### TASK GOAL
An exact reprint of the listing is required, with no pictures included.

### DATA BELOW
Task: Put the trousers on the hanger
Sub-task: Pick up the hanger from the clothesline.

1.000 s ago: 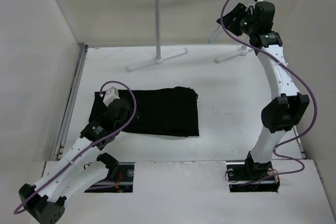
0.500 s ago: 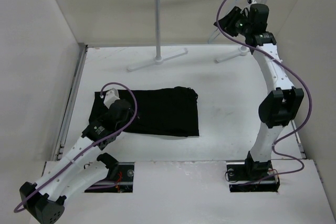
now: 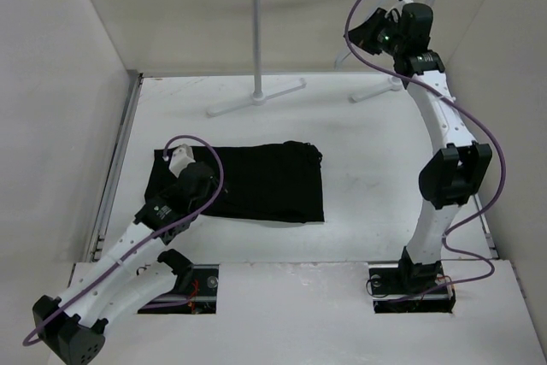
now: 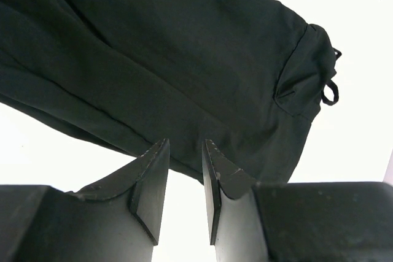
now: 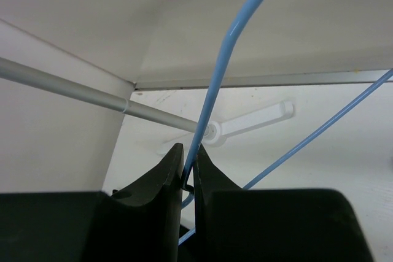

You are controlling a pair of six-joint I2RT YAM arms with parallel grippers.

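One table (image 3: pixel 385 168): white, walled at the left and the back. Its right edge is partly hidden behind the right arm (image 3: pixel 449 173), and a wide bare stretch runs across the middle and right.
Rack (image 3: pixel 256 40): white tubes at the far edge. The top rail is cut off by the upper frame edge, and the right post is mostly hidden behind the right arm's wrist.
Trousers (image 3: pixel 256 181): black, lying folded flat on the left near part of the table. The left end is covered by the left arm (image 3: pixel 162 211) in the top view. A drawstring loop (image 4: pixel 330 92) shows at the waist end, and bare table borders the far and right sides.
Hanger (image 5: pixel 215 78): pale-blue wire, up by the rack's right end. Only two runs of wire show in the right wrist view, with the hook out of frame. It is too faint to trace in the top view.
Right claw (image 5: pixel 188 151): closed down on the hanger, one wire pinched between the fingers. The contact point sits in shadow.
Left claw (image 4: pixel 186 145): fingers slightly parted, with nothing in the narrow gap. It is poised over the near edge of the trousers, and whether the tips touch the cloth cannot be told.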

### RESPONSE AREA
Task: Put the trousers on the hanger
Sub-task: Pick up the hanger from the clothesline.

1.000 s ago: 
0.500 s ago: 
now: 
now: 
now: 

You are controlling a pair of six-joint I2RT YAM arms with parallel grippers.

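One table (image 3: pixel 385 168): white, walled at the left and the back. Its right edge is partly hidden behind the right arm (image 3: pixel 449 173), and a wide bare stretch runs across the middle and right.
Rack (image 3: pixel 256 40): white tubes at the far edge. The top rail is cut off by the upper frame edge, and the right post is mostly hidden behind the right arm's wrist.
Trousers (image 3: pixel 256 181): black, lying folded flat on the left near part of the table. The left end is covered by the left arm (image 3: pixel 162 211) in the top view. A drawstring loop (image 4: pixel 330 92) shows at the waist end, and bare table borders the far and right sides.
Hanger (image 5: pixel 215 78): pale-blue wire, up by the rack's right end. Only two runs of wire show in the right wrist view, with the hook out of frame. It is too faint to trace in the top view.
Right claw (image 5: pixel 188 151): closed down on the hanger, one wire pinched between the fingers. The contact point sits in shadow.
Left claw (image 4: pixel 186 145): fingers slightly parted, with nothing in the narrow gap. It is poised over the near edge of the trousers, and whether the tips touch the cloth cannot be told.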

Above is the complete output.